THE TASK
The reply should consist of the full listing, repeated word for word.

DATASET EXCERPT
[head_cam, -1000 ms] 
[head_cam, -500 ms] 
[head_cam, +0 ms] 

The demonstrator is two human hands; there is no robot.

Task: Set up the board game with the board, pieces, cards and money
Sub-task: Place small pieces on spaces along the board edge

ANSWER TO THIS EXERCISE
[head_cam, -1000 ms] 
[head_cam, -500 ms] 
[head_cam, +0 ms] 

The demonstrator is two human hands; there is no robot.

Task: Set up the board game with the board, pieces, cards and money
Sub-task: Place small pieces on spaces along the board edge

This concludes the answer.